→ ACTIVITY: Records follow. Copy every line with "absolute".

→ EXTRACTED MATERIAL:

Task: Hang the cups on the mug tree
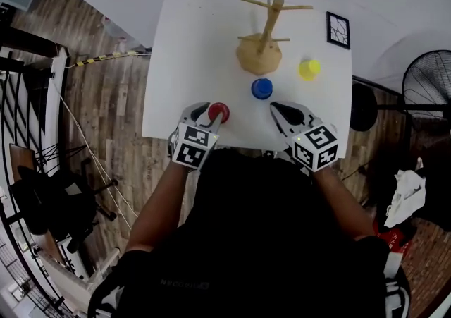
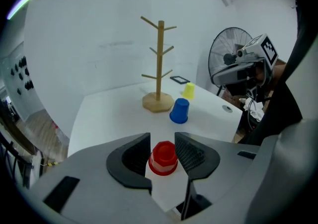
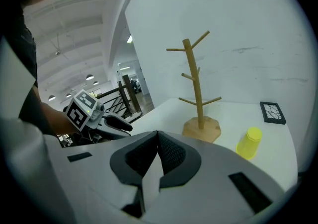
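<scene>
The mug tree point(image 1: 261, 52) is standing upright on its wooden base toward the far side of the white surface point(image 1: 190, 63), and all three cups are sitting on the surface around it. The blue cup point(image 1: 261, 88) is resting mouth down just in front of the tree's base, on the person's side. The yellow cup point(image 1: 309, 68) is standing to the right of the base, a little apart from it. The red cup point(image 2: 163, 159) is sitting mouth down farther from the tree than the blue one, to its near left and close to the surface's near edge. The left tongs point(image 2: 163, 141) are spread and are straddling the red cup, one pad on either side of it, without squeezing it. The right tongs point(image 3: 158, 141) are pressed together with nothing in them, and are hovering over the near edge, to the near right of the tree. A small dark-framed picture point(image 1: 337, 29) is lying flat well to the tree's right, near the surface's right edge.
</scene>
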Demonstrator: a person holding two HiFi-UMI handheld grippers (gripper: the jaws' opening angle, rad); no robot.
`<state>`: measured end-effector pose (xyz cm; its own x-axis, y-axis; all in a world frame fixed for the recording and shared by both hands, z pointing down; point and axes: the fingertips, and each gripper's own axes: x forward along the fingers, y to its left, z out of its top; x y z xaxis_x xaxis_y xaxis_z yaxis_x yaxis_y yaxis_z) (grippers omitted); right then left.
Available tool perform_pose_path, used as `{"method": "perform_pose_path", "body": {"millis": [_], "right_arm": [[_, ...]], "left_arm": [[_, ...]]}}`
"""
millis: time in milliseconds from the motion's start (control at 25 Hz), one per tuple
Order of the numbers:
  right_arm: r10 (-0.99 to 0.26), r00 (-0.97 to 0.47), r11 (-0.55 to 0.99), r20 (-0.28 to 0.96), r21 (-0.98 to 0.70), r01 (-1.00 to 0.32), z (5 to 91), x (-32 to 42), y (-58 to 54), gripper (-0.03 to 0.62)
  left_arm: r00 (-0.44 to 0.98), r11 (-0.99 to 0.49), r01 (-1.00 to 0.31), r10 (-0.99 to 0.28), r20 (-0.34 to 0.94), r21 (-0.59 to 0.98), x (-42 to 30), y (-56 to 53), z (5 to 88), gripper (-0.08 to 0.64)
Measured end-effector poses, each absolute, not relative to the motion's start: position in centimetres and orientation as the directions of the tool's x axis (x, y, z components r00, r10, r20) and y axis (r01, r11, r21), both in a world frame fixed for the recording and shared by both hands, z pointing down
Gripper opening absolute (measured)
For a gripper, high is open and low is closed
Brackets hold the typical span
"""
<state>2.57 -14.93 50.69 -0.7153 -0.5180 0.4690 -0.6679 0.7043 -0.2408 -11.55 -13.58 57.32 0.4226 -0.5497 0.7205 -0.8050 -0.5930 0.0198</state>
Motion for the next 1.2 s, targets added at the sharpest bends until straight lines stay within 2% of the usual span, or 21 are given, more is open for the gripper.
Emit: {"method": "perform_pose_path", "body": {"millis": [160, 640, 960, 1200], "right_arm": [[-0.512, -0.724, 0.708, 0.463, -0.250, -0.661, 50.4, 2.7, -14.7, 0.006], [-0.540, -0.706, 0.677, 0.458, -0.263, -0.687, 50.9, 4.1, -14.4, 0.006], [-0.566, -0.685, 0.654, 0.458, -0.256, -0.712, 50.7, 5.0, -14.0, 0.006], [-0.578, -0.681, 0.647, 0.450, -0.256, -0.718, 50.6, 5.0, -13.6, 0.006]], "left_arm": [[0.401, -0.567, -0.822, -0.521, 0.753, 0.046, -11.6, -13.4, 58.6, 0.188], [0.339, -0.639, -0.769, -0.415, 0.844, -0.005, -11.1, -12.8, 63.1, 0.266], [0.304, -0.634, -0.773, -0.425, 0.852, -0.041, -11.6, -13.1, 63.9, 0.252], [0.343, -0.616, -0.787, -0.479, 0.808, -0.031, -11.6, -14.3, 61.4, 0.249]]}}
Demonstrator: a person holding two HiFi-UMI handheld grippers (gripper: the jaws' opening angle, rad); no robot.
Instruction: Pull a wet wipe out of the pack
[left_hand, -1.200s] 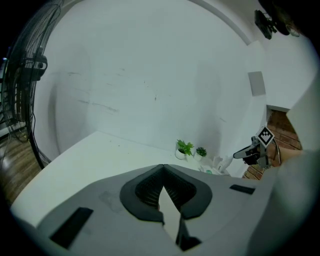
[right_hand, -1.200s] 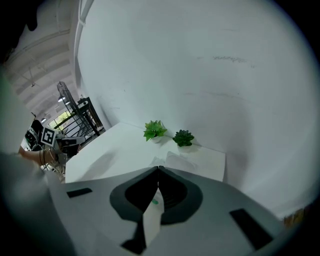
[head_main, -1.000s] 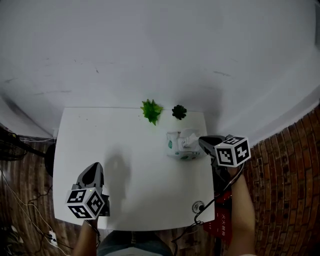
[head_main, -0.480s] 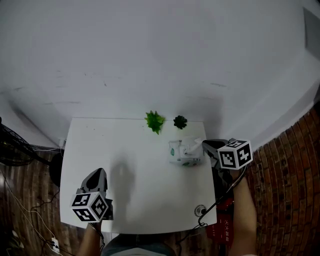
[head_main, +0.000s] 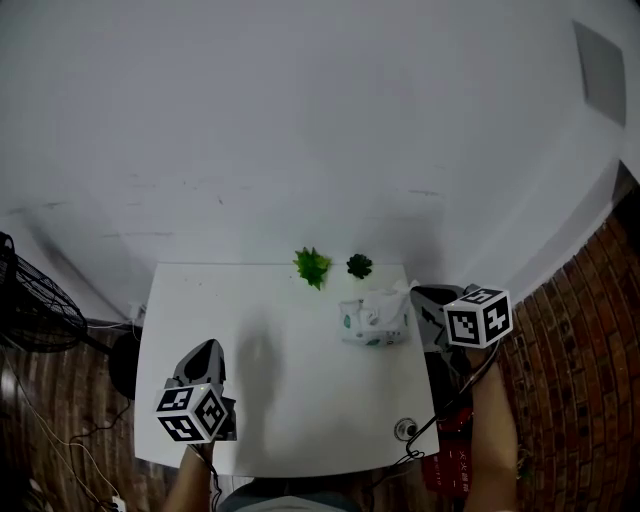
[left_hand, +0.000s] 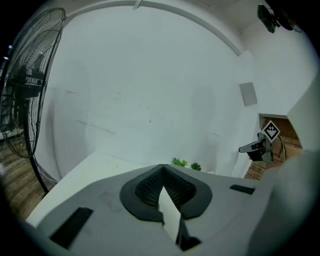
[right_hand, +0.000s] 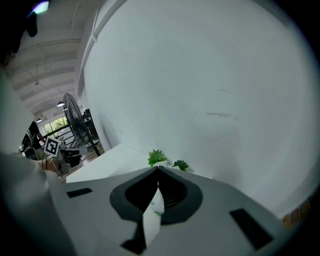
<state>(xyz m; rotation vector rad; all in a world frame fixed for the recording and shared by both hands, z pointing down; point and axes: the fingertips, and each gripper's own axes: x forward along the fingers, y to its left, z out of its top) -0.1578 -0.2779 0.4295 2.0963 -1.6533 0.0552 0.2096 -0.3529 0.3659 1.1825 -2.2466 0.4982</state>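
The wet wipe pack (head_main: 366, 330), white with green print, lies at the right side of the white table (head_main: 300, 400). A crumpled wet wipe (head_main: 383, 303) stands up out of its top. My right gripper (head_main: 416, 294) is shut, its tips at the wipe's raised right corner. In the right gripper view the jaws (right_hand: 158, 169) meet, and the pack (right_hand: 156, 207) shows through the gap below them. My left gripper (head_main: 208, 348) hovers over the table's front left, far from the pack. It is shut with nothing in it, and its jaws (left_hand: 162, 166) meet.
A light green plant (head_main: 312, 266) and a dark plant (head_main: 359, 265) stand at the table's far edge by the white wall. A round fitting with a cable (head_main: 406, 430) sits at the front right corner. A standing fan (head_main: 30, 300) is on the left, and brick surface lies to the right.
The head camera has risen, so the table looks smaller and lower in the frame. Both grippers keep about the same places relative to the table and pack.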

→ WRITTEN RESPONSE:
Measured end-effector poses, each absolute, not relative to the motion's start: position in centimetres and orientation as the directions of the tool's x axis (x, y, z components r00, r10, r20) and y axis (r01, r11, r21), both in a world frame fixed for the recording and shared by both hands, z pointing down
Gripper opening absolute (measured)

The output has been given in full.